● Description of the task
What you need to produce from the material below is an exact transcription of the lines from the one with "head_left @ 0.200" through the one with "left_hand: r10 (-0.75", both included, and no other line.
....................
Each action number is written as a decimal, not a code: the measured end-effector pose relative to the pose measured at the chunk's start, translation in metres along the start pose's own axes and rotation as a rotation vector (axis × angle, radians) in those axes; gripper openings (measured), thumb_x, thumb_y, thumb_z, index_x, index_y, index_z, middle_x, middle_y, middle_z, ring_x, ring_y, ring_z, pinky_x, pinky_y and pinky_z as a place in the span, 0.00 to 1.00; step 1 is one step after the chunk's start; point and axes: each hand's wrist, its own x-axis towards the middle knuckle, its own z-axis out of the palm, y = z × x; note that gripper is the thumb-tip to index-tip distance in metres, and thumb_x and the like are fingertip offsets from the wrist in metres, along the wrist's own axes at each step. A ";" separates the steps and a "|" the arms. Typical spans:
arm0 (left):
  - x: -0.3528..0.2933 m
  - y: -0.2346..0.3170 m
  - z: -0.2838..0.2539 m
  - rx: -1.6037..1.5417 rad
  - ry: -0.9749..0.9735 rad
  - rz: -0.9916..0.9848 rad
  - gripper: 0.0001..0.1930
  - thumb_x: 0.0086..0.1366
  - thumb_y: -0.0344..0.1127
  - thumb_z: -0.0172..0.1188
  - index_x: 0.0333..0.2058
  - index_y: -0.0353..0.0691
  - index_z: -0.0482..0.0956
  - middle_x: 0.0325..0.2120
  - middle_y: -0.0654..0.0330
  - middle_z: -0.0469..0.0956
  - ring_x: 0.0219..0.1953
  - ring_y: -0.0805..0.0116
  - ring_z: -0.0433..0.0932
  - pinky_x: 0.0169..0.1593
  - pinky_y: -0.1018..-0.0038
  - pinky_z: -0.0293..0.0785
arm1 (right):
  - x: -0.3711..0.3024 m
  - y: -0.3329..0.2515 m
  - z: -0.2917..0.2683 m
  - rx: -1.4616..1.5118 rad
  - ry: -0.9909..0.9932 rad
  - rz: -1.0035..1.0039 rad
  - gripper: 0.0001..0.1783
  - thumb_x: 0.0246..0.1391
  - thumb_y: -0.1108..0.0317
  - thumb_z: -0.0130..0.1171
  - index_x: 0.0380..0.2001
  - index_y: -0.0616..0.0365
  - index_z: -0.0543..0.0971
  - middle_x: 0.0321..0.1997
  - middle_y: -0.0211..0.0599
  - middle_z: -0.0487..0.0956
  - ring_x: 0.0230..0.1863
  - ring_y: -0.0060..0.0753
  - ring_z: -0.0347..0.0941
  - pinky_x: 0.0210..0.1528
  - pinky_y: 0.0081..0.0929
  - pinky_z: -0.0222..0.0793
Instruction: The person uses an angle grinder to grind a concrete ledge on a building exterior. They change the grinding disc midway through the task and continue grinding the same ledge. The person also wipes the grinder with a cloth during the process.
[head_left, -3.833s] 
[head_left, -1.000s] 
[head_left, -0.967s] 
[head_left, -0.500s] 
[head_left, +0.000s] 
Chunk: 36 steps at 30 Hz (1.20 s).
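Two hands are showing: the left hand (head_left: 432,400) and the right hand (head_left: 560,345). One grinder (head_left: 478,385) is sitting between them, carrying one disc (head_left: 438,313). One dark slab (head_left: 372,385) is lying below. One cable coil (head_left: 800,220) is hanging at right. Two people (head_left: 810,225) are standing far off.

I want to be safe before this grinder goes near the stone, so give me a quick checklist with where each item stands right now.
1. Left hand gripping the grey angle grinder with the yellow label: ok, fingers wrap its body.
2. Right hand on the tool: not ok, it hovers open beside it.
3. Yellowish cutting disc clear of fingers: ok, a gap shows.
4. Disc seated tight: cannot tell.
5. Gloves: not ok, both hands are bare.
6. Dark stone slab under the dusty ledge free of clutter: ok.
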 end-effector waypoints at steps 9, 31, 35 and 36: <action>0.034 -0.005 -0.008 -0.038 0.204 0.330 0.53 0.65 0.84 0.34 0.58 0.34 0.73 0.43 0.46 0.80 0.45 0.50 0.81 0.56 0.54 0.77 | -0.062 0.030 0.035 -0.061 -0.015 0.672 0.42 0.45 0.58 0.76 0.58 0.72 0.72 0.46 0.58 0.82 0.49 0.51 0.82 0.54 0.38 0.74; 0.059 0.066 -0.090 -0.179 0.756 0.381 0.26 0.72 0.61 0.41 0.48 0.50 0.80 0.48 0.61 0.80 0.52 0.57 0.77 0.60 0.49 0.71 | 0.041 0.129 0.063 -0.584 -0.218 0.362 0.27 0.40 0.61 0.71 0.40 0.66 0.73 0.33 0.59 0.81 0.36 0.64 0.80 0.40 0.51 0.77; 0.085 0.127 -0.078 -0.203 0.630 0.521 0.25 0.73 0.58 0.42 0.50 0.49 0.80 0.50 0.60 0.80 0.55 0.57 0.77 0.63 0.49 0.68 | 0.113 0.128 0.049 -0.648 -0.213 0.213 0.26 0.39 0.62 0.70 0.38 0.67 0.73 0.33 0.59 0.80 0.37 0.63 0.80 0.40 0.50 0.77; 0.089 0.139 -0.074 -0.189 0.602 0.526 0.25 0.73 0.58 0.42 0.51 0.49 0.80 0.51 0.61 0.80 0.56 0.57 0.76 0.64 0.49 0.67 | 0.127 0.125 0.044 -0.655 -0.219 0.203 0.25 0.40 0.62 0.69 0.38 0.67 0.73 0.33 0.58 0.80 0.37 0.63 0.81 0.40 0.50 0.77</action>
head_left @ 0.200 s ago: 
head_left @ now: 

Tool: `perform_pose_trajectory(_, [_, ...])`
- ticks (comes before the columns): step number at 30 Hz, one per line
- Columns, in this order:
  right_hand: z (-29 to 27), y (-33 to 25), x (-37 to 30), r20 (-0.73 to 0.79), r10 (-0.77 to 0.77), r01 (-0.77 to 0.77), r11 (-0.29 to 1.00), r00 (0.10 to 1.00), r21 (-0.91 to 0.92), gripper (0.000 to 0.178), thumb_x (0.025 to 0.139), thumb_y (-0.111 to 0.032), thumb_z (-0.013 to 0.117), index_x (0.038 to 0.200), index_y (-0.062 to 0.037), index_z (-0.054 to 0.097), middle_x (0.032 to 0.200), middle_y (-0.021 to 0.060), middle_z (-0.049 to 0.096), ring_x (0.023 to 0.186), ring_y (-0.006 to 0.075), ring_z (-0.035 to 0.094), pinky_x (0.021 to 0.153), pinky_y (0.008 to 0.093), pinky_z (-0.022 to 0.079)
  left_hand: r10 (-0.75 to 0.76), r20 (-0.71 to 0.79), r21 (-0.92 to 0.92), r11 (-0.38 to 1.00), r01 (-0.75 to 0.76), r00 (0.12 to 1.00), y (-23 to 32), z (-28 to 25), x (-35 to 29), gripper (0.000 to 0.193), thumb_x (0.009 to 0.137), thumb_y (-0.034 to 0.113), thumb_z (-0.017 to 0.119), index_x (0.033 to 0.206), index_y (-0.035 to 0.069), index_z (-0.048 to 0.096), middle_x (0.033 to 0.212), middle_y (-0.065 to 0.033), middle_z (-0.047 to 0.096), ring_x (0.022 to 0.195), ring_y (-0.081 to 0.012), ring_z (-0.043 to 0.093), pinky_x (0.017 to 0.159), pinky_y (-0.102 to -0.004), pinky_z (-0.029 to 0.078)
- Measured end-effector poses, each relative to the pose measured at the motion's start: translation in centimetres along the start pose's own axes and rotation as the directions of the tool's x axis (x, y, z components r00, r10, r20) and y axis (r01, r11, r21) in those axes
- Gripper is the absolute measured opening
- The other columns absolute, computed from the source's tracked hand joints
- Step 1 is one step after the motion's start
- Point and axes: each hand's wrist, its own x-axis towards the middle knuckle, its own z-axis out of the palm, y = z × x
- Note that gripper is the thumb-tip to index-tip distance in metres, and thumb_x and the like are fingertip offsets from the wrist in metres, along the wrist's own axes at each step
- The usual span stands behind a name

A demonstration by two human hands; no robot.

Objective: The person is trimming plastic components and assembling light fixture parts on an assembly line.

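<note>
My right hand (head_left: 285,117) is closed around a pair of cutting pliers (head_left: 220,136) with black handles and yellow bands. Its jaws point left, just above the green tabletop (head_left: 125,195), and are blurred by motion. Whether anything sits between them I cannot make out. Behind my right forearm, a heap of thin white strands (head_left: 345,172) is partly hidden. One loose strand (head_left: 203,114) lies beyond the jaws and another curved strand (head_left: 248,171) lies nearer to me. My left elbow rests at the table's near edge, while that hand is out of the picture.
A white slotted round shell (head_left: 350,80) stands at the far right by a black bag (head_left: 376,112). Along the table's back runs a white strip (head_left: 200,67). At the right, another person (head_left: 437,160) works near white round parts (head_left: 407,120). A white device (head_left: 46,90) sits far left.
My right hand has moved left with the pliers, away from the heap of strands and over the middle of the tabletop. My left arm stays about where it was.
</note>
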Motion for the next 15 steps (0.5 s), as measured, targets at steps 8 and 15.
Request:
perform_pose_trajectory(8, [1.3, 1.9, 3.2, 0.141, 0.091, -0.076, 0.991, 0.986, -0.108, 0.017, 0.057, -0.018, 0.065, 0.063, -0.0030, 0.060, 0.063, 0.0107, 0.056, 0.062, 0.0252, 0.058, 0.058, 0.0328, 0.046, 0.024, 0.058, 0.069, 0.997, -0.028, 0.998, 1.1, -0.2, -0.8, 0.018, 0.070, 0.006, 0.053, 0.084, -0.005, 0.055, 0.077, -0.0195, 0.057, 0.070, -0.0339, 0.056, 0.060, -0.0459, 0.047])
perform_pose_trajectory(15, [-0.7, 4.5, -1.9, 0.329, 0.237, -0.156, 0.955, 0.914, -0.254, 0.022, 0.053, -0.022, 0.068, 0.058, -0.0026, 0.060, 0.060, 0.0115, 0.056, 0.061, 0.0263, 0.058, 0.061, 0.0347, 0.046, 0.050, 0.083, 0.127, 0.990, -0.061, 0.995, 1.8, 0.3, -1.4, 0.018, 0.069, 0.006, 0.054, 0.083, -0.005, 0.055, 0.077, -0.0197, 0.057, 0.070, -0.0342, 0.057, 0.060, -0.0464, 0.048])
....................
● Completed exercise
head_left @ 0.200 s ago: 
head_left @ now: 

Tool: `perform_pose_trajectory(_, [_, ...])`
- ticks (comes before the columns): step number at 30 Hz, one per line
- Columns, in this order:
  right_hand: z (-29 to 27), y (-33 to 25), x (-37 to 30), r20 (-0.73 to 0.79), r10 (-0.77 to 0.77), r01 (-0.77 to 0.77), r11 (-0.29 to 1.00), r00 (0.10 to 1.00), r21 (-0.91 to 0.92), gripper (0.000 to 0.178), thumb_x (0.025 to 0.139), thumb_y (-0.111 to 0.032), thumb_z (-0.013 to 0.117), index_x (0.038 to 0.200), index_y (-0.062 to 0.037), index_z (-0.054 to 0.097), middle_x (0.032 to 0.200), middle_y (-0.021 to 0.060), middle_z (-0.049 to 0.096), ring_x (0.023 to 0.186), ring_y (-0.006 to 0.075), ring_z (-0.035 to 0.094), pinky_x (0.021 to 0.153), pinky_y (0.008 to 0.093), pinky_z (-0.022 to 0.079)
  left_hand: r10 (-0.75 to 0.76), r20 (-0.71 to 0.79), r21 (-0.92 to 0.92), r11 (-0.38 to 1.00), r01 (-0.75 to 0.76), r00 (0.12 to 1.00), y (-23 to 32), z (-28 to 25), x (-35 to 29), gripper (0.000 to 0.193), thumb_x (0.009 to 0.137), thumb_y (-0.034 to 0.113), thumb_z (-0.017 to 0.119), index_x (0.033 to 0.206), index_y (-0.035 to 0.069), index_z (-0.048 to 0.096), middle_x (0.033 to 0.212), middle_y (-0.065 to 0.033), middle_z (-0.047 to 0.096), ring_x (0.022 to 0.195), ring_y (-0.081 to 0.012), ring_z (-0.043 to 0.093), pinky_x (0.017 to 0.159), pinky_y (-0.102 to -0.004), pinky_z (-0.029 to 0.078)

Output for this exercise is complete.